• [Instructions to follow]:
The required output is the lines below from the line containing "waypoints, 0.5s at" to the line containing "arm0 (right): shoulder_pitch", inclusive, retyped exactly. No other lines belong in it.

• [Dataset content]:
§ §

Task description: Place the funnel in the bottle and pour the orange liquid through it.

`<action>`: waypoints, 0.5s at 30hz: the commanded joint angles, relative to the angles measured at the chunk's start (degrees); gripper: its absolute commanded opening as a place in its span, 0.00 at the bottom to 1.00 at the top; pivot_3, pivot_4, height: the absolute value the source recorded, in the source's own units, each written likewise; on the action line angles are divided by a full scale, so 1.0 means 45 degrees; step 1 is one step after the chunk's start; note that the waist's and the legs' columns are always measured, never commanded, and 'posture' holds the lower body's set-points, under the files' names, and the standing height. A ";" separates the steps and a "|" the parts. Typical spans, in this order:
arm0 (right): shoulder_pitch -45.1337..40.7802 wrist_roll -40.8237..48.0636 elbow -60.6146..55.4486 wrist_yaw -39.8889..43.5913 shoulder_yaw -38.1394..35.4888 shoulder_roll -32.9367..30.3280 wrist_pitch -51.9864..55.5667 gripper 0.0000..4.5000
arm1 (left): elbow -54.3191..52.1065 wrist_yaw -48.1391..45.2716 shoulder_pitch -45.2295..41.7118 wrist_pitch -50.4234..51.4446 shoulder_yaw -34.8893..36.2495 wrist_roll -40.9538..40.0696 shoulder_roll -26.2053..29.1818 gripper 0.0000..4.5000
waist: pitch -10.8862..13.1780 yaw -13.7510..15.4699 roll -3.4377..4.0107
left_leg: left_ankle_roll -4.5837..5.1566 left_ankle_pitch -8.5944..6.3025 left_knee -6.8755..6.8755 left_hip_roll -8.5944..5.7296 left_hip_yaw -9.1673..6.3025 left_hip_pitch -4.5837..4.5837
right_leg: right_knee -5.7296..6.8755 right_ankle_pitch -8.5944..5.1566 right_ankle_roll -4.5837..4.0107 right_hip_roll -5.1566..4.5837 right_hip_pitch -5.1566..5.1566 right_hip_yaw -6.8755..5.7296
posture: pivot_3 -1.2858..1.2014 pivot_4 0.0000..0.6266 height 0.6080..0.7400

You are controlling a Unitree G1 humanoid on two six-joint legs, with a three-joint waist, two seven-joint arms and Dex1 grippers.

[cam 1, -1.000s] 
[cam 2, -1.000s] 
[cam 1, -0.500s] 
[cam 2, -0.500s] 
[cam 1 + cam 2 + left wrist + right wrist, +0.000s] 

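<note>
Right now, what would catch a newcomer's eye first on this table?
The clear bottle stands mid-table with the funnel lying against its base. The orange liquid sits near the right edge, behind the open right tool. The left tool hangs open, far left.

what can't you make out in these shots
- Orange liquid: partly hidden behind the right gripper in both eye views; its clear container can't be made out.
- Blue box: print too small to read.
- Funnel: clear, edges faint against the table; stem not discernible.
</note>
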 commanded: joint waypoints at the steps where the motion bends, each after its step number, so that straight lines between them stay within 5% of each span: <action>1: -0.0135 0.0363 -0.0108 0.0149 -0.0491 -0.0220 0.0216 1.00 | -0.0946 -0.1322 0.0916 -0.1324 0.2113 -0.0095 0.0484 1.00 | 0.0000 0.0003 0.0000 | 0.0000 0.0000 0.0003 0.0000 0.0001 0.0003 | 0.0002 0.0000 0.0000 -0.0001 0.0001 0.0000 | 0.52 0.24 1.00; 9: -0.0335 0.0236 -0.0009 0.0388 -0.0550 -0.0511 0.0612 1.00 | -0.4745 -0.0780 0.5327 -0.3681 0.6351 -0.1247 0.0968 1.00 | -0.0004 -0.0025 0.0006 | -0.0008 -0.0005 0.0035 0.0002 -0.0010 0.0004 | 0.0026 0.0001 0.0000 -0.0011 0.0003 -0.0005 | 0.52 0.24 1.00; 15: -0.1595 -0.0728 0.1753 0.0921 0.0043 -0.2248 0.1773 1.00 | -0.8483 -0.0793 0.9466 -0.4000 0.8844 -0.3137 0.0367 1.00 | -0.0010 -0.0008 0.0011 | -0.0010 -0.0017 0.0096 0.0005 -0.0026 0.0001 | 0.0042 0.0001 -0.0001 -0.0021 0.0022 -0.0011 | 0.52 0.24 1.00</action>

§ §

• [Your solution]:
`<action>`: waypoints, 0.5s at 30hz: the commanded joint angles, relative to the angles measured at the chunk's start (degrees); gripper: its absolute commanded opening as a place in its span, 0.00 at the bottom to 1.00 at the top; pivot_3, pivot_4, height: the absolute value the source recorded, in the source's own units, each written likewise; on the action line angles are divided by a full scale, so 1.0 means 45 degrees; step 1 is one step after the chunk's start; note that the waist's and the legs' columns are always measured, never commanded, and 'posture' holds the lower body's set-points, under the files' names, and the standing height. A ";" separates the steps and a "|" the parts. Typical spans, in this order:
arm0 (right): shoulder_pitch -45.1337..40.7802 wrist_roll -40.8237..48.0636 elbow -60.6146..55.4486 wrist_yaw -39.8889..43.5913 shoulder_yaw -38.1394..35.4888 shoulder_roll -32.9367..30.3280 wrist_pitch -51.9864..55.5667 gripper 0.0000..4.5000

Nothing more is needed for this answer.